__Task details__. The part to set down runs from the first line of the data below through the line with "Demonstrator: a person", inclusive; write it exactly and leave out the pictures.

┌─ Recorded information

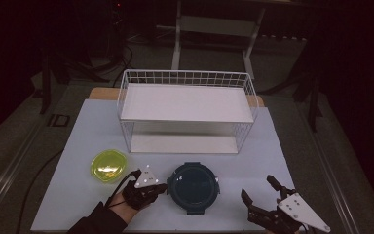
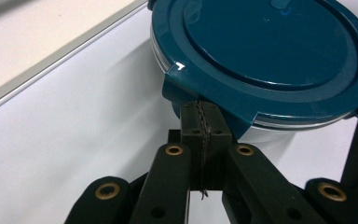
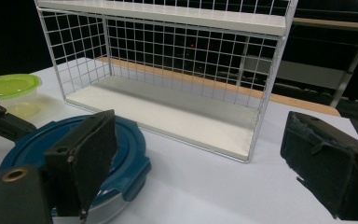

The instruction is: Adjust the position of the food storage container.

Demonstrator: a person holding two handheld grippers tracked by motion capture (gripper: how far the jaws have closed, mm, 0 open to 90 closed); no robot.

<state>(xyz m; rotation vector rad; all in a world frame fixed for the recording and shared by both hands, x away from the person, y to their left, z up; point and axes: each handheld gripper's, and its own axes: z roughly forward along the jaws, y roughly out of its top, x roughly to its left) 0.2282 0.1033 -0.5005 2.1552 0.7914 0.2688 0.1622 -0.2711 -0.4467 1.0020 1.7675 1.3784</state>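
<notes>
A round container with a dark blue lid (image 1: pixel 193 186) stands at the front middle of the white table (image 1: pixel 78 195). My left gripper (image 1: pixel 163 187) lies at its left side. Seen from the left gripper view, the left gripper (image 2: pixel 202 122) is shut with nothing between its jaws, and its tips sit against a latch tab under the blue lid's (image 2: pixel 265 51) rim. My right gripper (image 1: pixel 259 189) is open to the right of the container, apart from it. In the right gripper view, the right gripper (image 3: pixel 205 163) has its jaws spread wide, with the blue lid (image 3: pixel 126 140) behind the left jaw.
A white wire rack (image 1: pixel 187 111) with two shelves stands at the middle back of the table; the same rack (image 3: pixel 177 93) rises ahead in the right gripper view. A small container with a yellow-green lid (image 1: pixel 108 165) sits front left. Dark floor and cables surround the table.
</notes>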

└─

__Task output__.
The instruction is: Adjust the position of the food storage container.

Demonstrator: a person holding two handheld grippers tracked by motion capture (gripper: how far the jaws have closed, mm, 0 open to 90 closed); no robot.

This output is finished.